* _TASK DIRECTIONS_
The lines to be copied are those below that contain "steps".

[Records from a data source]
___

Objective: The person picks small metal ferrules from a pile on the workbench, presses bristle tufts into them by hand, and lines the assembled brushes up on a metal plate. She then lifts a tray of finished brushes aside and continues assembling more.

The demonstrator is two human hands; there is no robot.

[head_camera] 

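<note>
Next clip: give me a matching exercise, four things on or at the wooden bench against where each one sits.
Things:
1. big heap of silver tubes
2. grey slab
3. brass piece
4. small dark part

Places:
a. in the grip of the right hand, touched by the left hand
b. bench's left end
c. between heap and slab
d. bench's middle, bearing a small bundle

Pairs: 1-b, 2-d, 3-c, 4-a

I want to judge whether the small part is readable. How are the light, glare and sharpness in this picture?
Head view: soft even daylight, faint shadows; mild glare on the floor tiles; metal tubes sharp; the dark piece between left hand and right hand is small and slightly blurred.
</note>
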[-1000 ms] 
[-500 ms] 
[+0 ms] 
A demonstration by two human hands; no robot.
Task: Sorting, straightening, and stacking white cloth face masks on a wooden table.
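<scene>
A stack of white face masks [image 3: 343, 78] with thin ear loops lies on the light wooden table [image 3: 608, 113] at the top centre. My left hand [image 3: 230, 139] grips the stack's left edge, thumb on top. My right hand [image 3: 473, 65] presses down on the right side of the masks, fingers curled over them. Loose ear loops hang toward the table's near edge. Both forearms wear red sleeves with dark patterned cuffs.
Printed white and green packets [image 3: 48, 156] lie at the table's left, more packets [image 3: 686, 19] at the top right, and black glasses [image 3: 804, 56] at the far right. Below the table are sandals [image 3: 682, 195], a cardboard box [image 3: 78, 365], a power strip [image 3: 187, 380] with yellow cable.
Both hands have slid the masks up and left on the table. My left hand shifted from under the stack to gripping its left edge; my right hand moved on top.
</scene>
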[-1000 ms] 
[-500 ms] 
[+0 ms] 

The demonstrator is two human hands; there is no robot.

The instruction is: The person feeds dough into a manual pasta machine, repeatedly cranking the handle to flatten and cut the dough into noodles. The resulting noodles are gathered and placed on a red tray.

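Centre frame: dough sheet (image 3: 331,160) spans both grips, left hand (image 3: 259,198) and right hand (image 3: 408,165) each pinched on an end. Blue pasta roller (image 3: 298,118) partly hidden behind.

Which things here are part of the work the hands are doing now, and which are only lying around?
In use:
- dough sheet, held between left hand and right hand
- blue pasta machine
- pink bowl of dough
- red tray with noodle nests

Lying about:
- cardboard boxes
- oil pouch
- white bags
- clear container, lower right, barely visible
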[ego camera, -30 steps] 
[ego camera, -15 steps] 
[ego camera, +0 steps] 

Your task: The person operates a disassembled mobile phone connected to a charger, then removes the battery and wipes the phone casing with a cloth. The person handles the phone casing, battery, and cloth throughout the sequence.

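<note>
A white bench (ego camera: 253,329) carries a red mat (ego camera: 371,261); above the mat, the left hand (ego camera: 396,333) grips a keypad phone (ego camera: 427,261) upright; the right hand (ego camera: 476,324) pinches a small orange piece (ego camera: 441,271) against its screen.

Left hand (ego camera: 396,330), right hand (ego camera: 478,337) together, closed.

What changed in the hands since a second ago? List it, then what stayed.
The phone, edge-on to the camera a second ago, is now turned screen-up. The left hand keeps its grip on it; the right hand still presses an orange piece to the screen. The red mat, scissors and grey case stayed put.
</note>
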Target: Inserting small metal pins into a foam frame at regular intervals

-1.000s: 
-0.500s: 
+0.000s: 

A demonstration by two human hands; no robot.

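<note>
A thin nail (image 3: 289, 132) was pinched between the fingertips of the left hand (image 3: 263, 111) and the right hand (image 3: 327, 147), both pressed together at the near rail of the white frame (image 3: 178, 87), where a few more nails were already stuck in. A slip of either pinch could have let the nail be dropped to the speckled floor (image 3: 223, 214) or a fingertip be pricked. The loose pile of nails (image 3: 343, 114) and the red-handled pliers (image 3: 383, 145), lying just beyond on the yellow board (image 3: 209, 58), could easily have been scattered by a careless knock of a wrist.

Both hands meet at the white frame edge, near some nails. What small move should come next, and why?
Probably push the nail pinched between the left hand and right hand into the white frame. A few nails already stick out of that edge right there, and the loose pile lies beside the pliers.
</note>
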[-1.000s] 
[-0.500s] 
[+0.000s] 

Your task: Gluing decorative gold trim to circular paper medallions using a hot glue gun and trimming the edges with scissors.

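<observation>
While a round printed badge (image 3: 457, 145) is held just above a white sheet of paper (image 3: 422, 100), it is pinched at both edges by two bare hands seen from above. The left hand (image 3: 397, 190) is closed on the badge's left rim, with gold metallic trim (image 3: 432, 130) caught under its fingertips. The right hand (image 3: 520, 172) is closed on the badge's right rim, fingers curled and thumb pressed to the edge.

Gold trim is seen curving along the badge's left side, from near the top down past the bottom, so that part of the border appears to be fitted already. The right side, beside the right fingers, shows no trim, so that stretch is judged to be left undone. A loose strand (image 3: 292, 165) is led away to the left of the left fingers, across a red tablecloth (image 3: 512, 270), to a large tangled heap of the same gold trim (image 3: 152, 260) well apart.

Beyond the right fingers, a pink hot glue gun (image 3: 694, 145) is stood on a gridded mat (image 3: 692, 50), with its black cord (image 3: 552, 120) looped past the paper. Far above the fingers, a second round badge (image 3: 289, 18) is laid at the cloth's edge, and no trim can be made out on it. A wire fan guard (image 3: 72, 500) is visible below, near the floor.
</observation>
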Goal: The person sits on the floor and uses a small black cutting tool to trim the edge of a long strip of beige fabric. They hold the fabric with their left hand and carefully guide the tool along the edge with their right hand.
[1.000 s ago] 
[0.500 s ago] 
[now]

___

* _SOLUTION FOR THIS TASK_
[ego camera, -30 steps] 
[ego camera, -15 steps] 
[ego camera, +0 steps] 

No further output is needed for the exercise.